# Hello everyone - new member/cat



## MadNuke (Jan 4, 2009)

Brief history - my mother owned many cats during her growing years; 16 at once point. My mother's side was always very pet-friendly. My father's side; not so much. When I was growing up, we had 3 cats: trixie, petey, and bebek (turkish for "baby"). One of my earliest memories is burying bebek with my mother. When I was 8, my mother passed away, and we moved from central maryland to a more affluent location in central maryland...leaving trixie and petey behind. I'm not sure what happened to them, but my aunt often came to care for them. We had more pressing concerns, and my father didn't particularly care for cats. I always felt a sense of remorse for those two cats whom I had grown up with. Fast forward 10 years. I had been wanting to get a dog as a companion (so much alone time). While browsing myspace classified ads, I noticed an advert from elkridge maryland for 3 free cats to a good home. I decided to go pick one up and see how I like it. The newly expanded sunroom made for a great cat room: feeding area, litter box, tent, scratching post. I forgot how much I missed the companionship of cats. I got a black kitten in august of 2008. I named him diablo. He is an outdoor/indoor cat. The location of the sunroom is a perfect middle room between outside/inside. The cat spends about half his time and half inside. I've been learning as much about cat psychology as I can. It comes very naturally to me, perhaps because I spent my first 8 years of life spending time with cats. I've attached some pictures of diablo. My reason for joining the forum is to learn as much about cat ownership and cat psychology as possible, I've trained this cat within a few months almost perfectly using assertive behavior, surprising sounds, water splashed from my fingertips, and diligent observation.


----------



## gunterkat (Aug 19, 2006)

Diablo is a very handsome kitty.  
You can see the love in his facial expression and relaxed body language.
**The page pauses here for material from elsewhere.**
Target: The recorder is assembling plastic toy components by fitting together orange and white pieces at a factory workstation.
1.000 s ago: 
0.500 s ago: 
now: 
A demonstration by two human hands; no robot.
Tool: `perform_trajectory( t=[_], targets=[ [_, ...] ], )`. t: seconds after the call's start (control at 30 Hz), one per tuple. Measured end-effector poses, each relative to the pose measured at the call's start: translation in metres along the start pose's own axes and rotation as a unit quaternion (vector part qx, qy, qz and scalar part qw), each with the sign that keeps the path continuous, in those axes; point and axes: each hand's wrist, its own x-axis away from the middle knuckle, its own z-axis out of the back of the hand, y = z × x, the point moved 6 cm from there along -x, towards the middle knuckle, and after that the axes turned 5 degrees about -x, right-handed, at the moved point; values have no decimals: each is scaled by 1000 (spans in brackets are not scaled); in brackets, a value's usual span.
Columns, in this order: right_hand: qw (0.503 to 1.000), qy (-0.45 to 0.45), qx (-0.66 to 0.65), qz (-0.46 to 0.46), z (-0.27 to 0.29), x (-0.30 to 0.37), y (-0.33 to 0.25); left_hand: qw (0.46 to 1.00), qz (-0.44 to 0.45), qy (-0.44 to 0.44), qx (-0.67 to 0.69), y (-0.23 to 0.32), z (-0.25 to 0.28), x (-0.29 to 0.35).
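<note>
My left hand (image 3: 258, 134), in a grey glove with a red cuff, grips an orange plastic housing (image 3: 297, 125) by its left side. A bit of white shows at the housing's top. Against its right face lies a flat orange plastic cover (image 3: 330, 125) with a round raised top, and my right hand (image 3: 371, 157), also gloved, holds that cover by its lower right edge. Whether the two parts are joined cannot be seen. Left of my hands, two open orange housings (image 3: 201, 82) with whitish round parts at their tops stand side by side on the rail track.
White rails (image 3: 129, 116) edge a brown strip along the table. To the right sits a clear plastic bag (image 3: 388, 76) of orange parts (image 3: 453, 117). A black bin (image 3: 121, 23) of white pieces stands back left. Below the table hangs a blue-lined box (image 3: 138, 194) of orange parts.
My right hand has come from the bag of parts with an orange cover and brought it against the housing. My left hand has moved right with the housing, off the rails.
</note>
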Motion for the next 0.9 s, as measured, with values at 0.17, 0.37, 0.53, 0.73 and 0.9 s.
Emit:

He's a happy little guy. :luv


----------



## marie73 (Jul 12, 2006)

Welcome!

Black cats rule! Diablo is adorable!


----------



## MadNuke (Jan 4, 2009)

I just finished hunting a paper ball with Diablo. Thank you for the kind comments; I have a few questions I forgot to ask.

He has a collar with his registration and vaccination information, but recently I took it off because it seems to reduce his natural sense of stealth and privacy (jangling noise). I have few neighbors, all of which are aware that I own a cat (a few have cats of their own). How vital is it that he wear his collar when he is outside? He stays within my yard 90% of the time and sometimes plays with the neighbor's cat.

He still has his whole reproductive system, and it's not been a problem yet. How important is it to neuter the cat? In terms of territorial behavior, he does not scratch or spray in my house; he goes outside to stalk rodents or climb trees to sate his primordial side. In terms of getting another cat pregnant, there is only one outdoor cat for him to feasibly access, but it is an old female. I figure I would let him keep his parts until any issue presents itself.

His only vet experience was when I first got him, and an unknowing neighbor _picked him up and took him to animal control_ :roll: I quickly paid the fees and got him back. He was distempered and rabies vaccinated. I probably should take him to the vet. But how often? What is crucial and what should I consider? What are the estimated prices?

He is very well trained: he knows not to use claws or bite during playtime and he will only disrupt me while sleeping if he needs to go use his litter box. I have shifted his schedule so he sleeps while I am at school and sleeps/hunts outside after I go to bed. How can I take this passive training further? What else can cats do?

thanks in advance!


----------



## MadNuke (Jan 4, 2009)

more pictures! It's so hard to photograph black cats period, so I can only get decent shots when he is asleep.

EDIT: images removes


----------



## Mitts & Tess (Sep 4, 2004)

Glad you are here. Ive learned so much on this board since I joined. You’ll enjoy 
it here. What a handsome guy. Black cats are so smart and have such great 
personalities!



> He has a collar with his registration and vaccination information, but
> recently I took it off because it seems to reduce his natural sense of stealth
> and privacy (jangling noise). I have few neighbors, all of which are aware that
> I own a cat (a few have cats of their own). How vital is it that he wear his
> ...


 An outdoor cat having a collar 
is like having car insurance for your car. You are a safe driver but you never 
know what can happen. A collar insures you could be notified if he goes missing 
or hurt. I would have him microchipped also.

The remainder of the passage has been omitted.